L'ambulanza, dunque. “Una signora ha avuto un attacco d'epilessia ad agosto – dice Varvaro – gli infermieri e il medico del 118 non sono riusciti a passare con la barella, bloccati dalla calca, dalle bancarelle e dalle auto messe dove capitava. Hanno dovuto portarla via a braccia”.

Francesca Leone ha scritto sul suo profilo facebook un commento viscerale e netto: “Le ronde? No non stiamo parlando di questo. I gestori dei locali notturni dovrebbero occuparsi di decoro, schiamazzi e quiete pubblica.  La Rap dovrebbe occuparsi della raccolta rifiuti nelle zone ad alta densità di locali notturni.  La municipale dovrebbe occuparsi di monitorare orari e somministrazioni.  Il Comune dovrebbe smettere di rilasciare licenze là dove ne ha già rilasciate troppe, libero mercato non vuol dire concentrazione scellerata di pari offerta. Dovrebbe, in un piano di urbanizzazione culturale, alternare locali e ristoranti a laboratori, librerie, sartorie, fiorai ecc ecc. Il termine movida è inappropriato per Palermo, va bene nel resto di Italia, ma qui a Palermo si chiama sempre mafia”.

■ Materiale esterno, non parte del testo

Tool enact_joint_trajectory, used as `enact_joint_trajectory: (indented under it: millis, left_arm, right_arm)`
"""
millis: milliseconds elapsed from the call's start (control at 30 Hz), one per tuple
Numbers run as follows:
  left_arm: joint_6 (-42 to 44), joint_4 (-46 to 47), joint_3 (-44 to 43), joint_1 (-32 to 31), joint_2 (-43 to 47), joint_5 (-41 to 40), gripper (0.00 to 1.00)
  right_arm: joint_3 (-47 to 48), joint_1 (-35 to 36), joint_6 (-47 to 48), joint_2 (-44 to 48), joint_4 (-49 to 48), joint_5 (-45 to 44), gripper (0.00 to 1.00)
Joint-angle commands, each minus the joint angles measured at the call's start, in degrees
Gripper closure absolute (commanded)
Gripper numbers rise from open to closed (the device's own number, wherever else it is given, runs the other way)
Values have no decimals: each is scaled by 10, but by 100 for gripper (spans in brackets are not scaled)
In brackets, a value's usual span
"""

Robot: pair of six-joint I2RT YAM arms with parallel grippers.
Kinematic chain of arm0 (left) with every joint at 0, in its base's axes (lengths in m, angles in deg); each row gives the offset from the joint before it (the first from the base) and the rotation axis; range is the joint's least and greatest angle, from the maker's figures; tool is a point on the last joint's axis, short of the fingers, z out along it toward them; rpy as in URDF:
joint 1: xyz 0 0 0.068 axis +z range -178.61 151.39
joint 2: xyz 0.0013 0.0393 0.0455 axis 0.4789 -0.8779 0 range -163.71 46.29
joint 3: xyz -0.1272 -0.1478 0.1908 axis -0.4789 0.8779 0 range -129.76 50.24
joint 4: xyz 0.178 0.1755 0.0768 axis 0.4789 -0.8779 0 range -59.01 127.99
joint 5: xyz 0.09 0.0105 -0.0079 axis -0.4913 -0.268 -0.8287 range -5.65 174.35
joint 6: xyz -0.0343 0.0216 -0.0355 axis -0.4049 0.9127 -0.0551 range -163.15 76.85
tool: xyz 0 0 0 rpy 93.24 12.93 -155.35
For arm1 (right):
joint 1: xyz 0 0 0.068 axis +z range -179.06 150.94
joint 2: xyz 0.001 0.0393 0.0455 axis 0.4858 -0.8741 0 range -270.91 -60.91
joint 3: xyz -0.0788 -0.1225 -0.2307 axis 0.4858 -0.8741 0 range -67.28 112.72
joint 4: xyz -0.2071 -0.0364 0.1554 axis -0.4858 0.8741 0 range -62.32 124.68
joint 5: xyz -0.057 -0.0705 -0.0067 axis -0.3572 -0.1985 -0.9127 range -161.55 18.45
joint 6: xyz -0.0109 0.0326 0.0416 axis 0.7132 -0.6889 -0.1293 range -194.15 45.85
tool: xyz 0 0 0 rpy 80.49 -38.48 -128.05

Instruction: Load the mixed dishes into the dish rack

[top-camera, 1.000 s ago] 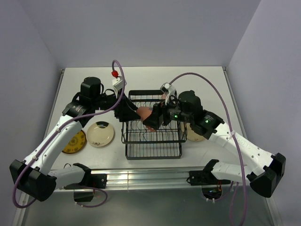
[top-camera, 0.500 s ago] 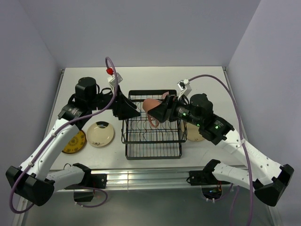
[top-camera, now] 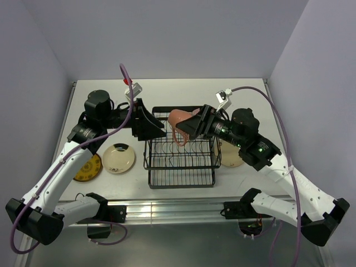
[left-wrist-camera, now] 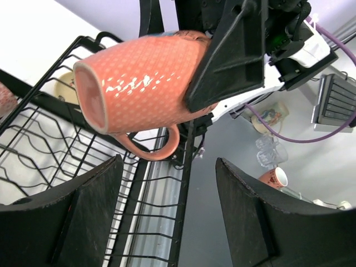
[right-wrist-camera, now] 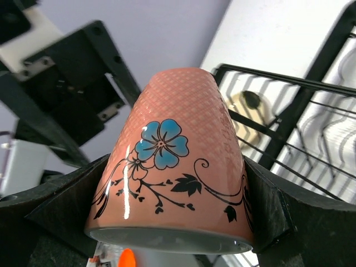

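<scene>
My right gripper [top-camera: 192, 125] is shut on the pinkish mug [top-camera: 178, 121] and holds it on its side in the air over the far part of the black wire dish rack [top-camera: 181, 161], handle hanging down. In the right wrist view the mug [right-wrist-camera: 172, 161] shows a blue flower and sits between both fingers [right-wrist-camera: 267, 206]. My left gripper [top-camera: 149, 123] is open and empty, just left of the mug, at the rack's far left edge; the mug [left-wrist-camera: 144, 78] fills its view. A cream plate [top-camera: 118, 158] and the yellow patterned plate [top-camera: 88, 168] lie left of the rack. The grey-speckled bowl is not visible.
A second cream plate [top-camera: 231, 158] lies right of the rack, partly under my right arm. The rack's upright prongs [left-wrist-camera: 39, 144] are below the mug. Grey walls close in on the left, far and right sides of the white table [top-camera: 167, 92].
My left gripper has drawn back to the left, away from the mug. My right gripper has carried the mug up and toward the far side of the rack, tilting it more onto its side.
</scene>
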Motion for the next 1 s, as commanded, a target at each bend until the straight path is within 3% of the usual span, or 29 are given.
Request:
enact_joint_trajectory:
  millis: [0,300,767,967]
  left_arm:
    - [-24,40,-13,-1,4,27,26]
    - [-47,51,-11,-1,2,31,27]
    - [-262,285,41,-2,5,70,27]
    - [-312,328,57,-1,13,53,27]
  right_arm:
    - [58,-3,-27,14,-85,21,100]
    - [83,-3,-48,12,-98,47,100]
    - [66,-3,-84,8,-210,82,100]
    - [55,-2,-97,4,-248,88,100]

“Ho comprato un appartamento dieci anni fa – insiste Mario, il professore – . Ho sempre amato questi luoghi, perché pensavo che potessero costituire una comunità felice. Non dico che voglio scappare o che me ne sia pentito in assoluto, ma alle volte il dubbio mi viene. Accanto a me abitano un concertista, una docente di materie classiche, un manager e condividiamo lo stesso inferno. Il lunedì mattina raccolgo cocci di bottiglia e sassi in terrazza”. Francesca e Marina de 'Le Freschette' pagano un ragazzo per la pulizia straordinaria. “Venerdì e sabato restiamo chiusi – spiegano – perché aprire sarebbe molto peggio. Lo spettacolo è indescrivibile. Chi fa sesso sui muretti, chi fa i suoi bisogni, chi fa quello che gli pare, chi spaccia, chi si droga. Ci riempiamo la bocca con la parola 'legalità'. E non significa nulla”.

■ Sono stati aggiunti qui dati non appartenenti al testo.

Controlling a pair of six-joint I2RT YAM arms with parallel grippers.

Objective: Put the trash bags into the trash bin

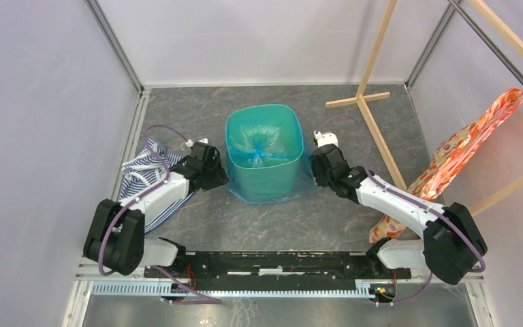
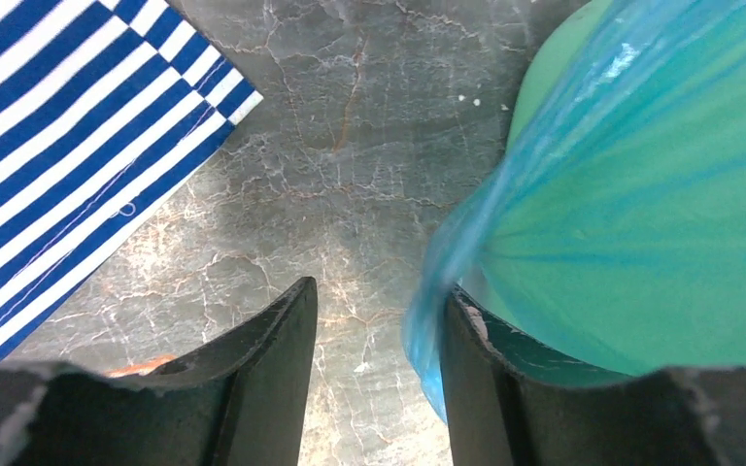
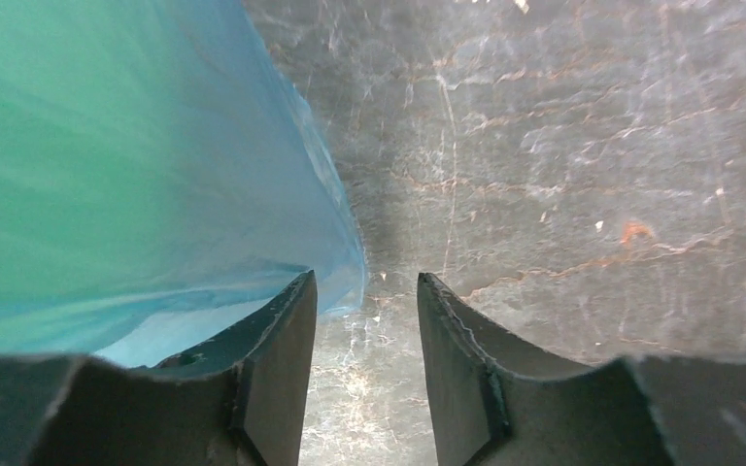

“Viaggio spesso – conclude Varvaro – a Berlino, fuori dai pub, c'è un cartello: 'rispetto per i nostri vicini'. Sotto le mie finestre c'è, invece, un biliardino che raccoglie frotte di giocatori. Io non riesco a dormire: a ogni gol esplodono esultanze molto appassionate. E si sa che i gol, a biliardino, sono frequenti”. Ora ride, il professore, con l'amarezza di chi si sente incatenato a un incubo che si ripete, come un'eterna condanna. Infine, conduce il visitatore forestiero per un giro di perlustrazione.

Sono le cinque di un pomeriggio abbastanza tranquillo. In un angolo, alcuni ragazzini noncuranti fumano canne, ne riconosci subito l'odore acre. Li sfiori e ti guardano storto: sei tu nel posto sbagliato. Appoggiati a un muro, tredici-cassonetti-tredici maleodoranti. La consuetudine li ha trasformati in una discarica in servizio permanente effettivo. Trabocca di tutto; la fantasia dei palermitani, nell'anarchia del conferimento, è variegata e miseramente immaginifica. Un posteggiatore abusivo comincia a dirigere il traffico, in previsione di una fiorente notte di affari. Le palazzine sono devastate da scarabocchi. Malaccorti graffitari le hanno solcate con profondi segni barbarici.

Uno straniero può voltare le spalle e fuggire. Gli altri, Mario, Francesca, Marina, i militi ignoti che si oppongono all'assedio, devono restare e sopportare il crudo volto di Palermo, nell'abbandono che copre le sue ferite con l'illusione della bellezza.